Problem to work on:
Return, from the data that follows, each line that holds the word "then".

==== Raw data

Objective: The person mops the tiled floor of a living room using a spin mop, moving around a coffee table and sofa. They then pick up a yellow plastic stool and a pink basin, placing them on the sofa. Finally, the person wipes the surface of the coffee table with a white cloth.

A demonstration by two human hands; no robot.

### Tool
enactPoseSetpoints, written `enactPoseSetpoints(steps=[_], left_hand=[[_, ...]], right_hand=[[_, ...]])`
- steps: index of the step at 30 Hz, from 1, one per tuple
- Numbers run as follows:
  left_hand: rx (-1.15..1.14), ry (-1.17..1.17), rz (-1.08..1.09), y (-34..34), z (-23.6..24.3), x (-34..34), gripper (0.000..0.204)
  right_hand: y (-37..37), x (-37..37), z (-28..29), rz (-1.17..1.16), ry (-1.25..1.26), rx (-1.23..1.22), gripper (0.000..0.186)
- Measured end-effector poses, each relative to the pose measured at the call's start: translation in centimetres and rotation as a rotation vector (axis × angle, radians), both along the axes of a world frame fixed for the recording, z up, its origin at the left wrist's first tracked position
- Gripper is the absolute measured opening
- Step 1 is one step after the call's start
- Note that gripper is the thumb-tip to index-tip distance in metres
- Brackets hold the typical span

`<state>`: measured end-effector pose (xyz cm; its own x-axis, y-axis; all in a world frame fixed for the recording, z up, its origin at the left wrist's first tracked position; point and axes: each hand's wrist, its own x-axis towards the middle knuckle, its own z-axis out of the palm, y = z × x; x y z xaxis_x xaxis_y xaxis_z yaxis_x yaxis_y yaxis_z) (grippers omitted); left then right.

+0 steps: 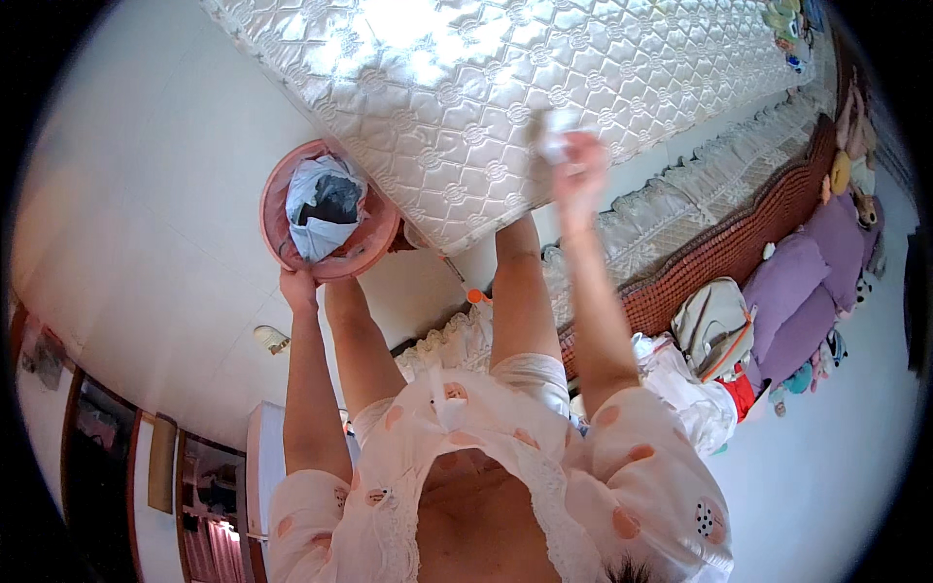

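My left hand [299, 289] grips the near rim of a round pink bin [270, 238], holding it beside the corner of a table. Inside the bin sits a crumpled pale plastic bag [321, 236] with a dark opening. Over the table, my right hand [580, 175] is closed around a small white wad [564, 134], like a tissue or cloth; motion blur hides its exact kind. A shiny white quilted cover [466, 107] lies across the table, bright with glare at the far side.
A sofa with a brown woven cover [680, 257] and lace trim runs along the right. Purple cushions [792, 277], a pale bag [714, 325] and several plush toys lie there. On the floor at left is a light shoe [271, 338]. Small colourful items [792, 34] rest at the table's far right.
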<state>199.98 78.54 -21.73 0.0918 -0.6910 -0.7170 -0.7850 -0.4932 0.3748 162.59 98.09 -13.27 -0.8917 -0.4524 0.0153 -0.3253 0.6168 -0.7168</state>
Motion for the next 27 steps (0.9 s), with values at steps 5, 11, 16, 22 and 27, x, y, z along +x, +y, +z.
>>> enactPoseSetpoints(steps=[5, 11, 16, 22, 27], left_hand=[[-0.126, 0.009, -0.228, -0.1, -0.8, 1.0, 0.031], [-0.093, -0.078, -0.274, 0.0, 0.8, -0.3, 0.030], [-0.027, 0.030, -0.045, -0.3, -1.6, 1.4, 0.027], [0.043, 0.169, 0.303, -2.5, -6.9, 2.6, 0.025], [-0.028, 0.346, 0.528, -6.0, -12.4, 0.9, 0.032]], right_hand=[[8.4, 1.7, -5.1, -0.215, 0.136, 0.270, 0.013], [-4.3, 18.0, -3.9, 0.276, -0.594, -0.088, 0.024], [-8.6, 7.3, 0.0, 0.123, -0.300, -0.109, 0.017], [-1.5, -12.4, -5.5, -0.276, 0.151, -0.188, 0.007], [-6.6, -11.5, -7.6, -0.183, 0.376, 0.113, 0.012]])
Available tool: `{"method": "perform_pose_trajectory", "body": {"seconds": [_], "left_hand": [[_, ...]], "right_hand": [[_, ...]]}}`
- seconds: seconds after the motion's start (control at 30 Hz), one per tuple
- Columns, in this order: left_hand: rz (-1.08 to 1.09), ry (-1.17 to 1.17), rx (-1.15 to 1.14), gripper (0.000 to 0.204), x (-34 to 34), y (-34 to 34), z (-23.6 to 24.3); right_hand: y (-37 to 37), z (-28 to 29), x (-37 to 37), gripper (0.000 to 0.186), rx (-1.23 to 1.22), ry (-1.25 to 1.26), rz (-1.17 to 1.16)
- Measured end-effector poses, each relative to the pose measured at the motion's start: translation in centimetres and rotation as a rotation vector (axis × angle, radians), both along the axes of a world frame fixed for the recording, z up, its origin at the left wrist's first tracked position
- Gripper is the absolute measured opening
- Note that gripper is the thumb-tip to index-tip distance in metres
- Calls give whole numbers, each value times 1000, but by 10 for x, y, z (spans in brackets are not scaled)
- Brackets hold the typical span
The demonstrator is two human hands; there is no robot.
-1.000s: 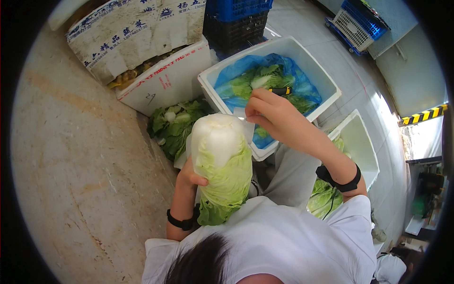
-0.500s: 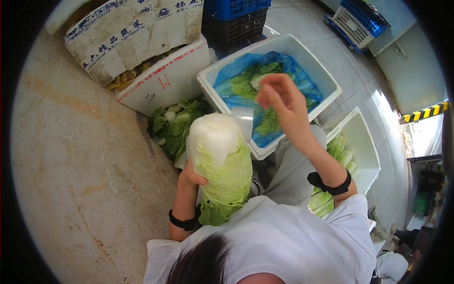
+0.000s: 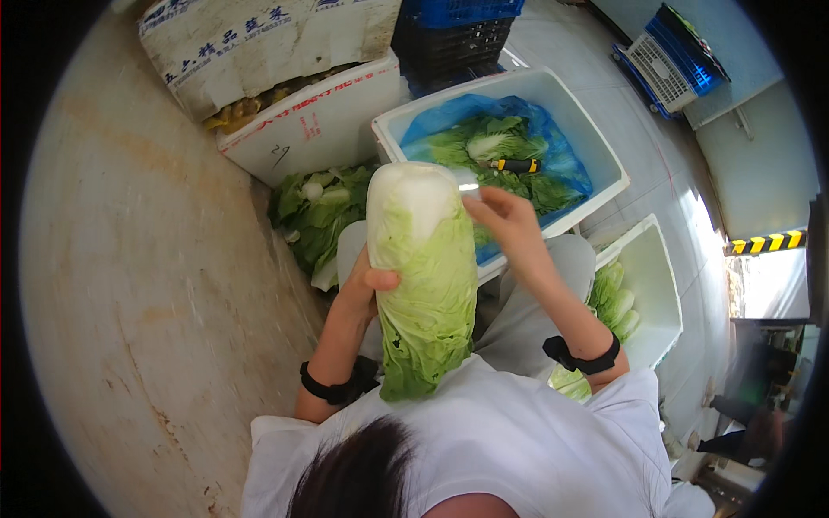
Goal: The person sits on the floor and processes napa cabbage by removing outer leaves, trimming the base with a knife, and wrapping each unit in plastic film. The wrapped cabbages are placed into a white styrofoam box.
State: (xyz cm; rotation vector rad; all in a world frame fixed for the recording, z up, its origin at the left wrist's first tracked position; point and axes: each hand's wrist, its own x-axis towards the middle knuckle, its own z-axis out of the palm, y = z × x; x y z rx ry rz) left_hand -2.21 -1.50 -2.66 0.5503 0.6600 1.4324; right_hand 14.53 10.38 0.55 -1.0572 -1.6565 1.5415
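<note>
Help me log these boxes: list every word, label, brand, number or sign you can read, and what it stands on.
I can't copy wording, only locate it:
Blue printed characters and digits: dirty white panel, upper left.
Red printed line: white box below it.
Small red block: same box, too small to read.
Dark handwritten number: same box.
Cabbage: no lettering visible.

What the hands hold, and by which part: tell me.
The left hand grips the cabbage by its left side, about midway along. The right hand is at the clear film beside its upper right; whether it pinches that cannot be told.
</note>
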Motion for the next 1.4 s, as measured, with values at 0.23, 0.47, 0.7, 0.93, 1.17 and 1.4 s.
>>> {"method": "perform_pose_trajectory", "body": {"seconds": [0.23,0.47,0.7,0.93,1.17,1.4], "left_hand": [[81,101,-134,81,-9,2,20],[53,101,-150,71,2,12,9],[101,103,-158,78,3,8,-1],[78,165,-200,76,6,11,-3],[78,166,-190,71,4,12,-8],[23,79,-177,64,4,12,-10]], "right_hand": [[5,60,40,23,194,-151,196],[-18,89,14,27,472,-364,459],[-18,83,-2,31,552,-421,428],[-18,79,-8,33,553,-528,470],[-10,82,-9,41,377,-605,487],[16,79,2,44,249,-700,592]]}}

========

Solution for this problem:
Objective: The person mops the tiled floor of a living room using a spin mop, moving around a coffee table and sofa. They then pick up a yellow plastic stool and a pink basin, placing them on the sofa. Finally, the person wipes the surface of the coffee table with a white cloth.
`<state>`: measured end-effector pose (xyz cm; its own x-axis, y-axis; all in a world frame fixed for the recording, z up, its origin at the left wrist's first tracked position; point and axes: each hand's wrist, its own x-axis towards the middle knuckle, its own z-axis out of the palm, y = z × x; x y z xaxis_x xaxis_y xaxis_z yaxis_x yaxis_y yaxis_z) (grippers omitted); left then right.

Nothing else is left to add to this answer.